Since it is God, as Holy Spirit, that frees from sin, through indwelling energy, this work is one of intelligent design. Since the doctrine of human sinfulness involves the fact of universal and total alienation, and hence guilt, it excludes the conception of a claim upon God, by any one, for that work. The former fact shows that there must be discrimination or choice in this divine work. The latter fact shows that that discrimination or choice must have, as its ground or reason, something outside of the character of those concerning whom it is exercised. God's own pleasure in view of all things, may be exercised. Hence there must be sovereign choice of men unto life. This must be, whether all, or less than all, are its objects. Even if no one is actually saved, the conception of salvation requires the conception of this sovereign choice. In either of the three cases now supposed, there is involved the same principle. That which is essential in our view of choice, as here used, is, not that it is a relation of one rather than another, but that it is the taking, rather than the leaving of any one. In the necessity of this sovereign choice, as here stated, we find the necessity of the doctrine of Election, for this choice is election.

That to which men are chosen is, as respects this series, holiness. The realization of this choice is secured through the Spirit's agency. But holiness is a character, and character is personal. It is the individual's own. Hence, it involves his own agency in its formation. It involves self-action. Hence appears the necessity of the doctrine of mutual action in sanctification; God working in us "to will and to do;" God's working and our working being synchronous, while yet his logically precedes ours.

The doctrine of the Perseverance of the saints is this, viz: that this mutual action of the divine and human, once commenced, will in faet continue. It therefore is simply a statement of the truth, that the end to which men are called will be attained. It is therefore a part of the doctrine of election,

resting upon the axiom that God never meets with failure. It cannot, therefore, with literal strictness, be called a separate doctrine, and our remarks respecting election cover this.

So, too, the doctrine of the final glorification of every believer is involved in that of election, since that is the end to which each is chosen. We cannot say in what precisely that shall consist. The same causes that rendered us unable to state what exactly the nature of expiation must be, exists here. That there must be a state fitly described by that term, is however, obvious from what has preceded.
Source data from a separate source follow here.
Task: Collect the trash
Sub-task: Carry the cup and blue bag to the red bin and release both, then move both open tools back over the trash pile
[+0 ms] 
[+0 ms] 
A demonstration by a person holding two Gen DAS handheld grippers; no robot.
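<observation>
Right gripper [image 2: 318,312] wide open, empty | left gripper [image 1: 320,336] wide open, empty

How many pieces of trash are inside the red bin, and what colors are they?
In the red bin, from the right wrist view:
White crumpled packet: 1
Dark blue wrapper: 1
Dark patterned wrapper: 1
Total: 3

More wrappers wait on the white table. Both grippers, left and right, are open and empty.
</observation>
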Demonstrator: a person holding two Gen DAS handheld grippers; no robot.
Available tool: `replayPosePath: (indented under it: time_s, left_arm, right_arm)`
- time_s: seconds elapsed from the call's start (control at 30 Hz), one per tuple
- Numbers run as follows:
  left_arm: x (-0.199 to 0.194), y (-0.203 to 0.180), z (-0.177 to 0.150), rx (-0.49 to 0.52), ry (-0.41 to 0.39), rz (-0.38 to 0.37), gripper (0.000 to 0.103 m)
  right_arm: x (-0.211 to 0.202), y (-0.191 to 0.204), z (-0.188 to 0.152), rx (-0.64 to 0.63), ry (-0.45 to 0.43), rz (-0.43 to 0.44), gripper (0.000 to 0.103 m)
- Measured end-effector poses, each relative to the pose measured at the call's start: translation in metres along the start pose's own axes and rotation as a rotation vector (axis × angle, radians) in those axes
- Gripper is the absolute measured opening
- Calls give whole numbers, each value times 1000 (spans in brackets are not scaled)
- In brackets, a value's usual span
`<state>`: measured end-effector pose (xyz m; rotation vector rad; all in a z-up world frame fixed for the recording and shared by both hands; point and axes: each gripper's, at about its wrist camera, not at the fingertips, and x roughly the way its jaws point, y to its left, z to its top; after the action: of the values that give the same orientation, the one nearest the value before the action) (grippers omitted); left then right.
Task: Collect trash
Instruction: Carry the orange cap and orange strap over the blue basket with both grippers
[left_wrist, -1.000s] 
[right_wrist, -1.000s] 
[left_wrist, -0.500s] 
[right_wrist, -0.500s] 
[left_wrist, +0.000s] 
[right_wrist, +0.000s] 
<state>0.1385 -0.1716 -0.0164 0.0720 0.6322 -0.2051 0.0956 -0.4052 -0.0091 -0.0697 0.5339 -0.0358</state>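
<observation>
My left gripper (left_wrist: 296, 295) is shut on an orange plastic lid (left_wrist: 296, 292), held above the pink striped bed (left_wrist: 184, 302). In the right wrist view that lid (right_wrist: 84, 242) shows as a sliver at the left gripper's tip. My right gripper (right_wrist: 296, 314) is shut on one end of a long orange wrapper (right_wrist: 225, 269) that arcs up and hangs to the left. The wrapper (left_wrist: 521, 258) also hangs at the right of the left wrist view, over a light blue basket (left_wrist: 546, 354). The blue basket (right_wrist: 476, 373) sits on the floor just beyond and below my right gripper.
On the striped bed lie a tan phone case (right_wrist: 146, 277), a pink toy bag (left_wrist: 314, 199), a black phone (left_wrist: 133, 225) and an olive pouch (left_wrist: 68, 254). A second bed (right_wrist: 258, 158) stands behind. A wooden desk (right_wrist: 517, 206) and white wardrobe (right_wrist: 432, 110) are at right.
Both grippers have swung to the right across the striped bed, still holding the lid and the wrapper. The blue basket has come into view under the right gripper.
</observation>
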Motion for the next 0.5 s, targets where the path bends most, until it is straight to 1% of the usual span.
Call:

The two series of doctrines so hastily viewed, are bound together by the capital doctrine of Justification by Faith. Justification is a legal term. Its etymology shows its strict meaning to be, "a making just or righteous." This making righteous, is the proving of the person righteous at the bar, and involves his consequent treatment as righteous, or not guilty. Used of the sinner who is in fact guilty, it presupposes, and hence involves his pardon. We use it, therefore, with this extended signification, pardon and treatment as righteous. This is objective, and is the end in salvation to which our first series of doctrines looks. It is the benefit secured by expiation, or the Atonement of Christ. Faith is a condition of holy exercises. It is as inseparable from them as is consciousness from our mental exercises. Hence it is involved in the end to which our second series of doctrines looks. Now as salvation embraces both justification and Sanctification, and sanctification is inseparable in its inception, continuance, and perfection, from faith, justification must be through faith. For those sanctified must be justified, else they are not saved. They are not justified because of their character, since that excludes the idea of expiation. Faith being not holiness, but a condition of holiness, an exercise always attendant upon it in the case of the creature, looking at once to self and God, or rather to God as related to self, and hence in the sinful creature to God in Christ as the atoning Savior, thus linking the soul to him in a mystic unity, this faith is plainly the only fit, if not the only possible, medium for the bestowal of justification. The union established

by faith, effects that the Saviour should be his, and here the offering made by the Saviour should accrue to his benefit. Thus are these two series linked together.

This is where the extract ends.